#### [TASK DETAILS]
Look through the data below for the line with "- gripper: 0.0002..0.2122" and the line with "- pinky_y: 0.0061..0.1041", then output those two and all lines in between, exactly as written.
BEGIN MATERIAL SUPPLIED
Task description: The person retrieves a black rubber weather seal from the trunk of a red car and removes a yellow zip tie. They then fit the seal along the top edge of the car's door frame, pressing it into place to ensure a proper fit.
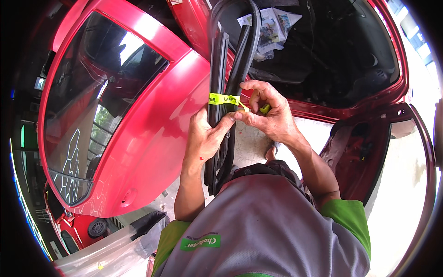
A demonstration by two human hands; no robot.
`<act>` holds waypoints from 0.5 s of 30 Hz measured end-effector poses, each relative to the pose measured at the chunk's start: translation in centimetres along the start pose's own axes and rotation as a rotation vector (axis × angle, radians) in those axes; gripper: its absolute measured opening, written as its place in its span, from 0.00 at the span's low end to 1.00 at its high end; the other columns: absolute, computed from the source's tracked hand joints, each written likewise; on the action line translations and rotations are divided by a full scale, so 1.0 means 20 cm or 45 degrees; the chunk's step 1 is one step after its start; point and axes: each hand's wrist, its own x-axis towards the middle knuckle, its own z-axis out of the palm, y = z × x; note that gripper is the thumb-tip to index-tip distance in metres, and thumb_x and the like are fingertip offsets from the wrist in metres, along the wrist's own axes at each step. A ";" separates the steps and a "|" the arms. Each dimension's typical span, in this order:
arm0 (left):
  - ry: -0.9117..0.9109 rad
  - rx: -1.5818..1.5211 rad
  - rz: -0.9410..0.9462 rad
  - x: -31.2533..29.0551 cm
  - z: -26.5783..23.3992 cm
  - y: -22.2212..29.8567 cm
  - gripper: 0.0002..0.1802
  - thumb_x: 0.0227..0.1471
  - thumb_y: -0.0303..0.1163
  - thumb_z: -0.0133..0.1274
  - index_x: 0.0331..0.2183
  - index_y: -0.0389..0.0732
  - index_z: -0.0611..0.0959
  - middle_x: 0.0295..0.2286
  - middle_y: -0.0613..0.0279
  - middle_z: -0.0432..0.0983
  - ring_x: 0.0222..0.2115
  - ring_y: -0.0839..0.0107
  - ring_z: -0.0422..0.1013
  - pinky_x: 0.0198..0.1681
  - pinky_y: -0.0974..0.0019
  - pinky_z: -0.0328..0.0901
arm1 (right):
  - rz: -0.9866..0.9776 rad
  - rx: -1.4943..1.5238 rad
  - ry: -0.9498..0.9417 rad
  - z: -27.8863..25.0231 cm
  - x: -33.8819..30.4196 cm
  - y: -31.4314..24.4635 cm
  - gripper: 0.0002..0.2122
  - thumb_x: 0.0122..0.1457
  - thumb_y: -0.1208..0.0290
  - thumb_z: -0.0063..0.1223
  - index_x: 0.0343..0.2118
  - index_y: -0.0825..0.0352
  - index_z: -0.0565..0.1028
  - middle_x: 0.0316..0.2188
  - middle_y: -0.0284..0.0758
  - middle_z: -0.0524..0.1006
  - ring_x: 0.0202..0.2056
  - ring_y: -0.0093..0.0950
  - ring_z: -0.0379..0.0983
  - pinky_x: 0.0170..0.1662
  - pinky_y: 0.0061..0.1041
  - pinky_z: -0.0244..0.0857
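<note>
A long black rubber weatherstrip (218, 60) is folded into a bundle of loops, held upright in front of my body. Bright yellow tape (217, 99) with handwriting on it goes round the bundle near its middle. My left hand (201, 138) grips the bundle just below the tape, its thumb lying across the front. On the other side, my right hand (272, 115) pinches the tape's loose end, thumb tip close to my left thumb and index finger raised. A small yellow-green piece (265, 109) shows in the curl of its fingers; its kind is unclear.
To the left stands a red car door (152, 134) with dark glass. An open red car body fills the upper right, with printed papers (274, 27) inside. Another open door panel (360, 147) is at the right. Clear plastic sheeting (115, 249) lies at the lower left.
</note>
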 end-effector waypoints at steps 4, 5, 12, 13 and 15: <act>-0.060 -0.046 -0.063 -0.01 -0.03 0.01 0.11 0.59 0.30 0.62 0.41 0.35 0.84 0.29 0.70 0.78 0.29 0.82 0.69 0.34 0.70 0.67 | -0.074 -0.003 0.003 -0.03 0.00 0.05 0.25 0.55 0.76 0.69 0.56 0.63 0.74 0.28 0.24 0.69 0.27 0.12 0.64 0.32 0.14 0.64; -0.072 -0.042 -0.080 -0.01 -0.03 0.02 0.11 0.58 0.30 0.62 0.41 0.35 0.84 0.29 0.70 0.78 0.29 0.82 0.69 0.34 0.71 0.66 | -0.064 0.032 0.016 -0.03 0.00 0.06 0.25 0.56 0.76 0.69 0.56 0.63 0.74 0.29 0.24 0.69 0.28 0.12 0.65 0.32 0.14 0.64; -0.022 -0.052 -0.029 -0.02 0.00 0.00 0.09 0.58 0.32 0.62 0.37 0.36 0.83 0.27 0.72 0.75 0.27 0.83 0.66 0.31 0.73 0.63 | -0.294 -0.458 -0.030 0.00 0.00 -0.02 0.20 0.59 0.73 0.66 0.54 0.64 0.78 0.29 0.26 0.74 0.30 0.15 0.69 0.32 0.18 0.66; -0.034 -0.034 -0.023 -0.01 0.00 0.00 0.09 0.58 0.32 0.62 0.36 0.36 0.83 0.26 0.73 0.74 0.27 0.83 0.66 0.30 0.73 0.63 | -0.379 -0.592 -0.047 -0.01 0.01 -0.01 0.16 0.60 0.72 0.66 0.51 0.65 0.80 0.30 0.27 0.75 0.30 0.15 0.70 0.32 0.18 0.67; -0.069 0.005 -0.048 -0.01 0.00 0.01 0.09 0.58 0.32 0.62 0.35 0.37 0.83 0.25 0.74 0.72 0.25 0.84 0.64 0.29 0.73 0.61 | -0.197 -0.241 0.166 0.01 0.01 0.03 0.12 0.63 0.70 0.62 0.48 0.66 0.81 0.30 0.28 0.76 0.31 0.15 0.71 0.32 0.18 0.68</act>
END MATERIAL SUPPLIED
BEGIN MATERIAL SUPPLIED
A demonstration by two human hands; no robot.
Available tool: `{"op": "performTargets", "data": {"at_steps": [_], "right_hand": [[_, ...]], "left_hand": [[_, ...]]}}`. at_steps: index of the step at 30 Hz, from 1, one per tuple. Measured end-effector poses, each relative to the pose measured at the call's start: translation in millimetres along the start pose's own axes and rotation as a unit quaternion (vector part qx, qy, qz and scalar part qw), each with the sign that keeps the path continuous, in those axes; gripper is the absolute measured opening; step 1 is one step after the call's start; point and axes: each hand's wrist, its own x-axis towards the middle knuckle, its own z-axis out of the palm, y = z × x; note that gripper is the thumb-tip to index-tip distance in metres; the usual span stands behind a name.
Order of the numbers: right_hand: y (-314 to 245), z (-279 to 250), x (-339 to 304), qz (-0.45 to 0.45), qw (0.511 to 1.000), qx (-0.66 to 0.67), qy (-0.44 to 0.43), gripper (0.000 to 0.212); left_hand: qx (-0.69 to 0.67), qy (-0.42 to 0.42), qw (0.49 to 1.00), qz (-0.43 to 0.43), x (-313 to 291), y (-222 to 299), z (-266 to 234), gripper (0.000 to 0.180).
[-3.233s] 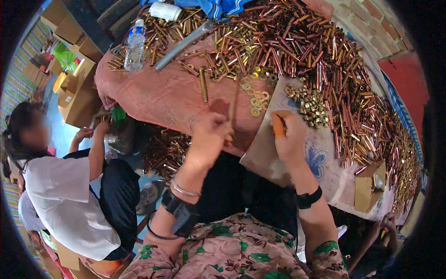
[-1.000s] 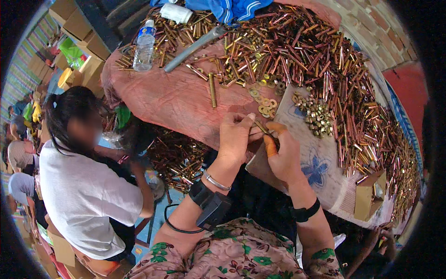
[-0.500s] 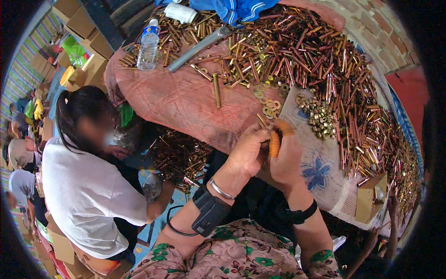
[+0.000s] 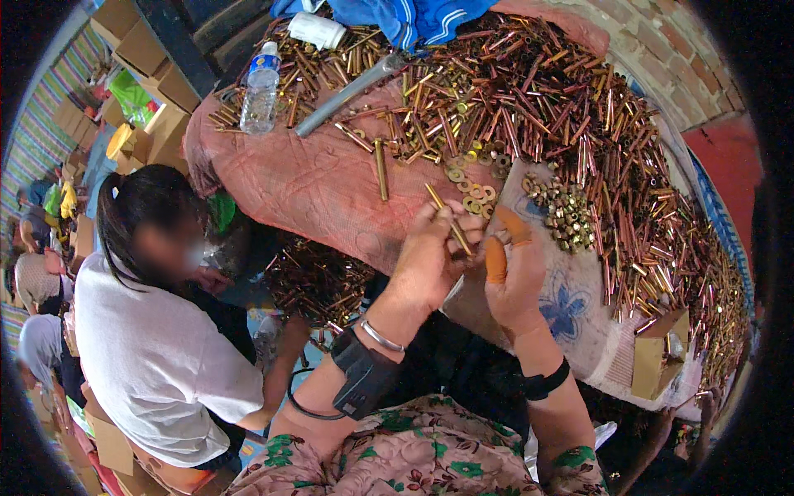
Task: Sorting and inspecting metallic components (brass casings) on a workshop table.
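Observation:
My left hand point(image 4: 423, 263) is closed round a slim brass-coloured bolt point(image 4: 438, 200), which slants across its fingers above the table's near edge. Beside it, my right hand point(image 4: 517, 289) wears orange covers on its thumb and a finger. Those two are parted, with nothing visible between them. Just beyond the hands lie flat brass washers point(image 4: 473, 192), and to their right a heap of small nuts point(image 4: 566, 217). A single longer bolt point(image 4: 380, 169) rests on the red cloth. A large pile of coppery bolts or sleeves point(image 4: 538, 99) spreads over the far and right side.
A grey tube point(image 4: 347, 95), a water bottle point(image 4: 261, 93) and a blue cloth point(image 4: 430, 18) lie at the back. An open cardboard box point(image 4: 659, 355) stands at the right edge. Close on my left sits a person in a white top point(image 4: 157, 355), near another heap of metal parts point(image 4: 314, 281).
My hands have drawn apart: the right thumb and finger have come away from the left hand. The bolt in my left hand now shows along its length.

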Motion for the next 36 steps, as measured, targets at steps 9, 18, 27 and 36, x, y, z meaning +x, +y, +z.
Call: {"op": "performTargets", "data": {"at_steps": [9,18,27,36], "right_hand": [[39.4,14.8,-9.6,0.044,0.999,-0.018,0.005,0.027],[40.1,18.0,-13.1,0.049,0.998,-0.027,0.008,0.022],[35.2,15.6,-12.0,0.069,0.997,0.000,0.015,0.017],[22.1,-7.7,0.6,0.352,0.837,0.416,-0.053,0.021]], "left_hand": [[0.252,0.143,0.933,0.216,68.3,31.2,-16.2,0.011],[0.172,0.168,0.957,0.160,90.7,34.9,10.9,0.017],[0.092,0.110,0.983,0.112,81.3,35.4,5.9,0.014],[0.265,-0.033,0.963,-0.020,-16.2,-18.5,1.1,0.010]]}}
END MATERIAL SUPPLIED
#### [TASK ANSWER]
  - gripper: 0.0002..0.2122
  - thumb_x: 0.0122..0.1457
  - thumb_y: -0.1208..0.0290
  - thumb_z: -0.0063..0.1223
  - index_x: 0.0343..0.2118
  - index_y: -0.0825..0.0352
  - index_z: -0.0565..0.1028
  - middle_x: 0.0316..0.2188
  - middle_y: -0.0284..0.0758
  - middle_z: -0.0524..0.1006
  - ring_x: 0.0202..0.2056
  - ring_y: -0.0093..0.0950
  - ring_z: -0.0379..0.0983
  - pinky_x: 0.0170..0.1662
  - pinky_y: 0.0061..0.1041

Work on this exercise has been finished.